===== RECORDS

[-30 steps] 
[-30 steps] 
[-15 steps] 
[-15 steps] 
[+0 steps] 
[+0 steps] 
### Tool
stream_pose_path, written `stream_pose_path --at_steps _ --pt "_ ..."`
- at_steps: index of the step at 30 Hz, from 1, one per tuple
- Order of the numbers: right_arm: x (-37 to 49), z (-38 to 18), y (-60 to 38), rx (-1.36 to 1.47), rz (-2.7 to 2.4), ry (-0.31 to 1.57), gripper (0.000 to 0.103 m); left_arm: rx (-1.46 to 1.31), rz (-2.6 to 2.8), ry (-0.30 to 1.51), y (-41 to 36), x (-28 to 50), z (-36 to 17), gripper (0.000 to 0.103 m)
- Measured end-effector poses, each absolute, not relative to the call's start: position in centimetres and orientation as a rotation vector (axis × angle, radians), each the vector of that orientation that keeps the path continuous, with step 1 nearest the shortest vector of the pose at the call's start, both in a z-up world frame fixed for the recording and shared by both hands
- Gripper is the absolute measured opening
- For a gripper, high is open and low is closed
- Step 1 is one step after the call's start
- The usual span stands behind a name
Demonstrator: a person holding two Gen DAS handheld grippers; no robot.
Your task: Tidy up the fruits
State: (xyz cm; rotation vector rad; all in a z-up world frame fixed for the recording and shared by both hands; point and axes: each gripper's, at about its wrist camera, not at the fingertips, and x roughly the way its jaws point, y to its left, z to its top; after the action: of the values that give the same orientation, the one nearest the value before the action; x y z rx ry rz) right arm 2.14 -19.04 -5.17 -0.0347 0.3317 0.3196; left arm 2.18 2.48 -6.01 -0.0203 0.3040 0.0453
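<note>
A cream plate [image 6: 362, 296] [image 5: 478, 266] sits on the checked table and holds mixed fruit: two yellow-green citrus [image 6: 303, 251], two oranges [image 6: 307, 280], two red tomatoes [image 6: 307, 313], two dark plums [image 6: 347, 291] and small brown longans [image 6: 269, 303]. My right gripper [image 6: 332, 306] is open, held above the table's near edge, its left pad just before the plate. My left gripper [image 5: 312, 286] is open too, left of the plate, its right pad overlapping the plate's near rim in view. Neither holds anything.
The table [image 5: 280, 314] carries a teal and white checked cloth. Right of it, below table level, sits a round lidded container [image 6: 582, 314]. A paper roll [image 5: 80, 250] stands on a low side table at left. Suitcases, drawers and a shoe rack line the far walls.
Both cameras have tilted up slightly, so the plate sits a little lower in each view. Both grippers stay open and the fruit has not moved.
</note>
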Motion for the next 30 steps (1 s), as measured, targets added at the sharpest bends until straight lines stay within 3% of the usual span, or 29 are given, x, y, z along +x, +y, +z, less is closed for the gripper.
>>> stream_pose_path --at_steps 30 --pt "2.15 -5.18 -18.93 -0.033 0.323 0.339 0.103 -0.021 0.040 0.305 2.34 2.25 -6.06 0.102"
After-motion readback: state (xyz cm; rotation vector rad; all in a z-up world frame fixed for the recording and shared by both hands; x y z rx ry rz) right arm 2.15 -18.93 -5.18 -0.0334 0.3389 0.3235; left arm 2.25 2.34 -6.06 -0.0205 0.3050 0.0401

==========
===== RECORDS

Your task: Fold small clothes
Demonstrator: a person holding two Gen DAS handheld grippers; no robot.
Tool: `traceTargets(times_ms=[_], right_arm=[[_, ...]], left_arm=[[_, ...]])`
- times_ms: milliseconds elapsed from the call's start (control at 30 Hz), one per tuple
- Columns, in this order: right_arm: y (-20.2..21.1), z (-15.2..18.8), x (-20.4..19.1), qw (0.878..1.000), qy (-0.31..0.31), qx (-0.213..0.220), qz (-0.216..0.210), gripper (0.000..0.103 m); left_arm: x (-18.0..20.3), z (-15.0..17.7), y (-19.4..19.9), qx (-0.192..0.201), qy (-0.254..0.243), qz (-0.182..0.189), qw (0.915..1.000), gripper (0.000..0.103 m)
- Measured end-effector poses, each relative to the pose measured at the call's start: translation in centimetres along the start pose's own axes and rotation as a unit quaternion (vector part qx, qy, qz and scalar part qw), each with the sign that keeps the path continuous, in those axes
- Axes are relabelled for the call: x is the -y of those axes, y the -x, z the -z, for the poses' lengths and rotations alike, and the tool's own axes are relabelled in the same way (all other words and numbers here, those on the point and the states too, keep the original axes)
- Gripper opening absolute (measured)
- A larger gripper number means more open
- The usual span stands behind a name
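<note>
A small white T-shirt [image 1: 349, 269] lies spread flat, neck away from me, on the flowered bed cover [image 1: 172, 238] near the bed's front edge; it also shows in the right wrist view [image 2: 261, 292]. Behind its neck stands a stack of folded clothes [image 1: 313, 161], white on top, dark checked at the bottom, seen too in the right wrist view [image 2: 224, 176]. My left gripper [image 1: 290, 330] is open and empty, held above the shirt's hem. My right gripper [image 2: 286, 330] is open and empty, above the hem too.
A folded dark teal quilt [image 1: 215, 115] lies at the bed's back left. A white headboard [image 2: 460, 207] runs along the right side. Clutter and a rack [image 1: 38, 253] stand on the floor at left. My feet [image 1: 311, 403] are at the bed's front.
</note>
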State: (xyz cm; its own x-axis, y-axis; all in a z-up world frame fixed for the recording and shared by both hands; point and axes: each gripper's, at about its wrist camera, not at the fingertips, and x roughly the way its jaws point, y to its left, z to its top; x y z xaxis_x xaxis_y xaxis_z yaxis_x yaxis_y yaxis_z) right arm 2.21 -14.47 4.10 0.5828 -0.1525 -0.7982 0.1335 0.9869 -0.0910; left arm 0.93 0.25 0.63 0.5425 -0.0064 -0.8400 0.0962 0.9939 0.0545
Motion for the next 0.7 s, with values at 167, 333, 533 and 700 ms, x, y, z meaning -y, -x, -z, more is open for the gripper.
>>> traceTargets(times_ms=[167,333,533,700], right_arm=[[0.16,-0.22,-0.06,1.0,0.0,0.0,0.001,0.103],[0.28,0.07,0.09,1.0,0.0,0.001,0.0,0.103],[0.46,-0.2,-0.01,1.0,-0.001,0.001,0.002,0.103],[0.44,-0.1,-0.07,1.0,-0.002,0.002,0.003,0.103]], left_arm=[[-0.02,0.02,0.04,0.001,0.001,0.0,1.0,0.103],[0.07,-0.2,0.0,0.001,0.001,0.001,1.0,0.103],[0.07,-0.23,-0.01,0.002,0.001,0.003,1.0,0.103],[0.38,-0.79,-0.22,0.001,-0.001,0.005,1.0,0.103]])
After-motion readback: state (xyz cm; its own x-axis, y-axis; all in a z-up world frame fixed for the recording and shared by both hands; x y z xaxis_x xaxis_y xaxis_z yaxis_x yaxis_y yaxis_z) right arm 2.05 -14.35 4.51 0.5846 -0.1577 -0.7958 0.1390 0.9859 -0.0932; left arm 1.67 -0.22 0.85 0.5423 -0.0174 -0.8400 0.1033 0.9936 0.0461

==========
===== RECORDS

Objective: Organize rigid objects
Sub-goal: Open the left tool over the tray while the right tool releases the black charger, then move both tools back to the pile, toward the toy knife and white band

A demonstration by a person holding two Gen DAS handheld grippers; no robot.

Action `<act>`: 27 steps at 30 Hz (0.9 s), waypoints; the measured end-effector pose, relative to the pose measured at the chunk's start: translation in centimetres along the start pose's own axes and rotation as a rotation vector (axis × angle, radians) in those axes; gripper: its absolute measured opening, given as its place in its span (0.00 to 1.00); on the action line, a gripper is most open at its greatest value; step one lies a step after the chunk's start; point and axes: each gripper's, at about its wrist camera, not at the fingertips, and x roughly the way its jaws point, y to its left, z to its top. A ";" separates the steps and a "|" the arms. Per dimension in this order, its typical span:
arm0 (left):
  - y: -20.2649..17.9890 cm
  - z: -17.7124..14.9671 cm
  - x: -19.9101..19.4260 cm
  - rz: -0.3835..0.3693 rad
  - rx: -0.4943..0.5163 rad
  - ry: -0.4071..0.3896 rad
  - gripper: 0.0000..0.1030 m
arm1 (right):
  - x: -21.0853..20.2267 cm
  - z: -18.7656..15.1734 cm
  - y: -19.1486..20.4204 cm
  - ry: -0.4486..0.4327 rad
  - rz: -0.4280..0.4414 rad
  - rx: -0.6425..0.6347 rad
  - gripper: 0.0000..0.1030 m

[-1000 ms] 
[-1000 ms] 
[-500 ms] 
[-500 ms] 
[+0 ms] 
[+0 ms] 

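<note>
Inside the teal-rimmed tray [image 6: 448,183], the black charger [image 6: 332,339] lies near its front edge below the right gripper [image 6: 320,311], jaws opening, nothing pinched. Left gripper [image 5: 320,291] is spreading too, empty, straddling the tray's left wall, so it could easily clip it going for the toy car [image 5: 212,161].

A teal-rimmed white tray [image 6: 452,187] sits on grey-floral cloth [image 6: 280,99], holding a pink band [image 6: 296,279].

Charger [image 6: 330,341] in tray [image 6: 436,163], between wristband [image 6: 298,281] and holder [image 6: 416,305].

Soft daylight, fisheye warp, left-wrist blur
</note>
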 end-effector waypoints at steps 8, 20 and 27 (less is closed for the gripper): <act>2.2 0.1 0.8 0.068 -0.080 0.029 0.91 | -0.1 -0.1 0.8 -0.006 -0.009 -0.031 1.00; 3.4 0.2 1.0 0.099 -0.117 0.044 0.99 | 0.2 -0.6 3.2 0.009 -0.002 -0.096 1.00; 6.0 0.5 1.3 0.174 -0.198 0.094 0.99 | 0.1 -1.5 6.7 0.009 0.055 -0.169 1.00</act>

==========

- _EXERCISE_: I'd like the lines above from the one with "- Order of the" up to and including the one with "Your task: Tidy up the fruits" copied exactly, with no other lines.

- _EXERCISE RESPONSE_:
- Order of the numbers: right_arm: x (-37 to 49), z (-38 to 18), y (-60 to 38), rx (-1.36 to 1.47), rz (-2.7 to 2.4), ry (-0.31 to 1.57), gripper (0.000 to 0.103 m); left_arm: rx (-1.46 to 1.31), rz (-2.6 to 2.8), ry (-0.30 to 1.51), y (-41 to 36), x (-28 to 50), z (-36 to 17), gripper (0.000 to 0.103 m)
- Measured end-effector poses, each absolute, not relative to the call's start: position in centimetres and orientation as a rotation vector (axis × angle, radians), each the vector of that orientation that keeps the path continuous, with step 1 nearest the shortest vector of the pose at the call's start, both in a z-up world frame fixed for the recording and shared by both hands
- Gripper is the absolute measured opening
- For a gripper, high is open and low is closed
- Step 1 is one step after the call's start
- The usual span stands behind a name
Demonstrator: a person holding two Gen DAS handheld grippers; no robot.
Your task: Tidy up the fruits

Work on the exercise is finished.